▼▼▼

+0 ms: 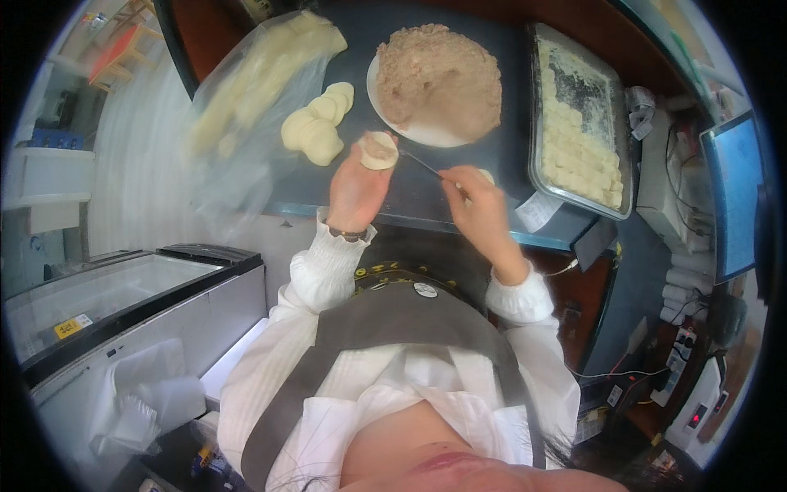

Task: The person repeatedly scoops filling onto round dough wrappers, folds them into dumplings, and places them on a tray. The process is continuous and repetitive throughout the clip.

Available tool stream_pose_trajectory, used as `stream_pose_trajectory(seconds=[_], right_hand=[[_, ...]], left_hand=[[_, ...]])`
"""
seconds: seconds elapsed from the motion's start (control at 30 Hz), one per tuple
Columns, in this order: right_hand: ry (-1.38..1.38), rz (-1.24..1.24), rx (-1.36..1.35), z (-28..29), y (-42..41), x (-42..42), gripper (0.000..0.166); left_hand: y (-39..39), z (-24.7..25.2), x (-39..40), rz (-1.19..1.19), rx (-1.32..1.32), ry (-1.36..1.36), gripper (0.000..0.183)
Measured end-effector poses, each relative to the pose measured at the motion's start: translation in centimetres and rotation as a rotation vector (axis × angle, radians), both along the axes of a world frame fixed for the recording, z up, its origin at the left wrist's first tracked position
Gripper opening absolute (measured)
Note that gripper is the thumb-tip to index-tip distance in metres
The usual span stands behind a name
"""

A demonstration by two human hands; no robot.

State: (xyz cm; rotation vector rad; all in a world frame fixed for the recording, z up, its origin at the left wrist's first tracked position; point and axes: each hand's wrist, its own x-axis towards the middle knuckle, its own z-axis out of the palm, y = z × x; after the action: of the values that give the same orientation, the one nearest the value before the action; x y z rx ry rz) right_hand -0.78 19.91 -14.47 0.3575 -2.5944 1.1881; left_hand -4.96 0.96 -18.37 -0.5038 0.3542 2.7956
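My left hand point(359, 184) holds up a round dough wrapper point(386, 161) with a smear of minced filling point(376, 148) on it. In my right hand point(479, 209) is a thin metal spreading tool point(424, 165), its tip close to the wrapper's right edge. A small pale piece of dough point(486, 176) shows behind the right fingers; whether they touch it I cannot tell. Just beyond both hands sits a white plate point(409, 133) heaped with minced meat filling point(439, 80). Overlapping round wrappers point(313, 126) lie on the counter left of the plate.
A metal tray point(538, 175) with rows of dumplings point(575, 154) stands at the right. Clear plastic covers more dough point(270, 67) at the left. A paper slip point(539, 210) and a dark cabled device point(595, 245) lie by the counter's front edge. A glass-topped freezer point(123, 283) stands at lower left.
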Motion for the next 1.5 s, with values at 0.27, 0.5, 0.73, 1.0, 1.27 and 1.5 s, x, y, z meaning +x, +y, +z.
stream_pose_trajectory(seconds=[0.27,0.5,0.73,1.0,1.27,1.5], right_hand=[[-0.327,0.077,-0.415,2.2,-0.8,0.5,0.016],[-0.634,0.038,-0.630,4.0,0.7,0.2,0.020],[-0.497,0.099,-0.542,1.9,1.2,0.1,0.018],[0.262,-0.120,0.018,1.3,0.8,-2.4,0.005],[0.123,-0.235,0.661,-3.0,0.0,-1.8,0.018],[0.323,0.004,0.186,2.9,0.6,-1.9,0.031]], left_hand=[[0.6,6.3,1.1,-0.094,-0.236,0.248,0.044],[1.4,5.0,1.0,-0.094,-0.349,0.315,0.048],[0.8,5.2,0.3,-0.018,-0.508,0.370,0.049],[1.4,5.2,1.2,-0.285,-0.484,0.335,0.050],[1.2,5.0,1.1,-0.291,-0.114,0.168,0.050],[0.8,5.6,1.5,-0.297,0.018,0.178,0.047]])
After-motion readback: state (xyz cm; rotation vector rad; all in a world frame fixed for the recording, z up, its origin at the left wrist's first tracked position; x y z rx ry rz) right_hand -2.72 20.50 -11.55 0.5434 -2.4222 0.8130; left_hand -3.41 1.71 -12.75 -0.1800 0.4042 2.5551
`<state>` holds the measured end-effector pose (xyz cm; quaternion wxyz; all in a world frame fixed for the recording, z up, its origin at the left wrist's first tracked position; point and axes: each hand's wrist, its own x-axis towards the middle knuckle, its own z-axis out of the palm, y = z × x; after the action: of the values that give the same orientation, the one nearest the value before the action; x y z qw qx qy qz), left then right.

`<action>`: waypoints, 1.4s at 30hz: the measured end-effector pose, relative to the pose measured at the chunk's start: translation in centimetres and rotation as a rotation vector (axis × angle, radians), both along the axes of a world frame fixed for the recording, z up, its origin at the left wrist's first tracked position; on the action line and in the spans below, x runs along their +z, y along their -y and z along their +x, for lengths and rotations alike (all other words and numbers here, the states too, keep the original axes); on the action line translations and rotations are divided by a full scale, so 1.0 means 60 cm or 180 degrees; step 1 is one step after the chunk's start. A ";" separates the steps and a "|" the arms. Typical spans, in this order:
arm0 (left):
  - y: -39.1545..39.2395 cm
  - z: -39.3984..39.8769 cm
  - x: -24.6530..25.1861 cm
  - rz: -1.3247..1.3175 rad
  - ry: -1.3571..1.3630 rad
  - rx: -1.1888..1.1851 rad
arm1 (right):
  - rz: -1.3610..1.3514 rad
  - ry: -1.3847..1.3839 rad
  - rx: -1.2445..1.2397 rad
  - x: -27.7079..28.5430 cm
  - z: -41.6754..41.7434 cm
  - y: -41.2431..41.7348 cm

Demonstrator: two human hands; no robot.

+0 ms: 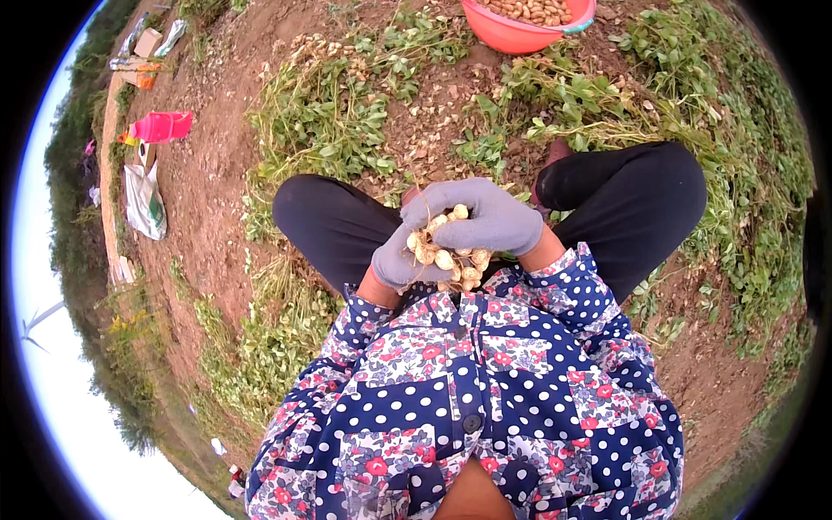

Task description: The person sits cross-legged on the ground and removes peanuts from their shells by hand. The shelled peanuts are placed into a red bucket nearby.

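Observation:
Both my hands wear grey gloves and meet in front of my lap. A cluster of peanuts (448, 257) in their shells, with thin roots, is held between them. My left hand (400, 260) cups the cluster from the left and below, its fingers partly hidden behind the pods. From the right, my right hand (494, 218) closes over the top, with a finger lying across several pods. A thin root (426, 201) sticks up past the right fingertips.
Beyond my crossed legs, a red basin (520, 32) holds many peanuts. Pulled peanut plants (331, 117) lie ahead, and more plants (728, 162) heap up on the right. Loose peanuts (318, 49) rest on the soil. A white sack (145, 201) and a pink container (161, 127) stand left.

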<state>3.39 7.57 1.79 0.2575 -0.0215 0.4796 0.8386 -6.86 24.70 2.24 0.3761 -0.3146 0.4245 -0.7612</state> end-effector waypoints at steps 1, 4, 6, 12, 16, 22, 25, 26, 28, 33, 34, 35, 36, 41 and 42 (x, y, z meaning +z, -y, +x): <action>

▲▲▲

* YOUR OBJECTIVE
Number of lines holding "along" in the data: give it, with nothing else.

* YOUR SOLUTION
2